Could you output each line of the data that follows exactly?

::::::

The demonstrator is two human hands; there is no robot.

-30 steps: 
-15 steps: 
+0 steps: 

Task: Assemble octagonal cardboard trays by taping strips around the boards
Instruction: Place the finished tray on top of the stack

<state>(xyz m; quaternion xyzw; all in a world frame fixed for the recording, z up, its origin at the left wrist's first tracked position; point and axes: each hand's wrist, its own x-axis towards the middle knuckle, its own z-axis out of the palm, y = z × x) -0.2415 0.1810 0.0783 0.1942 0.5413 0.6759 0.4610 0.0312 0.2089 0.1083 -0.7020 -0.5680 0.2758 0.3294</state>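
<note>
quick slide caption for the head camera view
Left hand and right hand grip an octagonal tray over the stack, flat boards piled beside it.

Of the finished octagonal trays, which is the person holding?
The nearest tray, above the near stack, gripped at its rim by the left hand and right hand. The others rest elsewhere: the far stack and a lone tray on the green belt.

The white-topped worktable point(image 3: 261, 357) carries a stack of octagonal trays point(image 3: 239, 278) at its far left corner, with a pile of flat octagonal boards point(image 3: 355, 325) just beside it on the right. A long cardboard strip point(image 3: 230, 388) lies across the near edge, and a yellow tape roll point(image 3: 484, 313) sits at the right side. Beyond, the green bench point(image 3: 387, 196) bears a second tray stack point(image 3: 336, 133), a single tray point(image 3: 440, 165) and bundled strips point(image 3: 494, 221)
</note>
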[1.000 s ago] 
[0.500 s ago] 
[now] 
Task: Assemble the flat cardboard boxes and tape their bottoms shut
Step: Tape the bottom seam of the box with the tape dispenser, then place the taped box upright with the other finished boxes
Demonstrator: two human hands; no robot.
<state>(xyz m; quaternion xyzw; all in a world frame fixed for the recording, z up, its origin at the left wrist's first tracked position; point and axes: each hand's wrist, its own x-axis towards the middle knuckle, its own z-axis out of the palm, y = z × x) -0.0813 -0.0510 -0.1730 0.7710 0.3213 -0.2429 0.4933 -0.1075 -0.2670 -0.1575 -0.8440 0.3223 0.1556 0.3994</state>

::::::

### THE COMPLETED TASK
The demonstrator is two human hands; there is no robot.

-30 steps: 
-15 steps: 
+0 steps: 

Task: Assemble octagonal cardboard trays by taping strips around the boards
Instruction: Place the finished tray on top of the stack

<state>(xyz m; quaternion xyzw; all in a world frame fixed for the recording, z up, its origin at the left wrist's first tracked position; point and axes: each hand's wrist, its own x-axis towards the middle knuckle, its own z-axis out of the palm, y = z × x) -0.2415 0.1810 0.0783 0.1942 0.5413 0.6759 0.4610 0.0312 0.2089 0.1083 -0.7020 -0.5680 0.2758 0.3294</state>
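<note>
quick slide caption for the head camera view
Left hand and right hand grip an octagonal tray over the stack, flat boards piled beside it.

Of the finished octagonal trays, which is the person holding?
The nearest tray, above the near stack, gripped at its rim by the left hand and right hand. The others rest elsewhere: the far stack and a lone tray on the green belt.

The white-topped worktable point(image 3: 261, 357) carries a stack of octagonal trays point(image 3: 239, 278) at its far left corner, with a pile of flat octagonal boards point(image 3: 355, 325) just beside it on the right. A long cardboard strip point(image 3: 230, 388) lies across the near edge, and a yellow tape roll point(image 3: 484, 313) sits at the right side. Beyond, the green bench point(image 3: 387, 196) bears a second tray stack point(image 3: 336, 133), a single tray point(image 3: 440, 165) and bundled strips point(image 3: 494, 221)
</note>
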[1.000 s ago] 
[0.500 s ago] 
[now] 
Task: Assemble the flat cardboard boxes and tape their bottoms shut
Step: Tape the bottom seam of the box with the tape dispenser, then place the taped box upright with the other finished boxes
Demonstrator: two human hands; no robot.
<state>(xyz m; quaternion xyzw; all in a world frame fixed for the recording, z up, its origin at the left wrist's first tracked position; point and axes: each hand's wrist, its own x-axis towards the middle knuckle, its own z-axis out of the palm, y = z × x) -0.0813 -0.0510 -0.1730 0.7710 0.3213 -0.2429 0.4933 -0.1075 -0.2670 -0.1575 -0.8440 0.3223 0.1556 0.3994</state>

The answer given above is the complete response.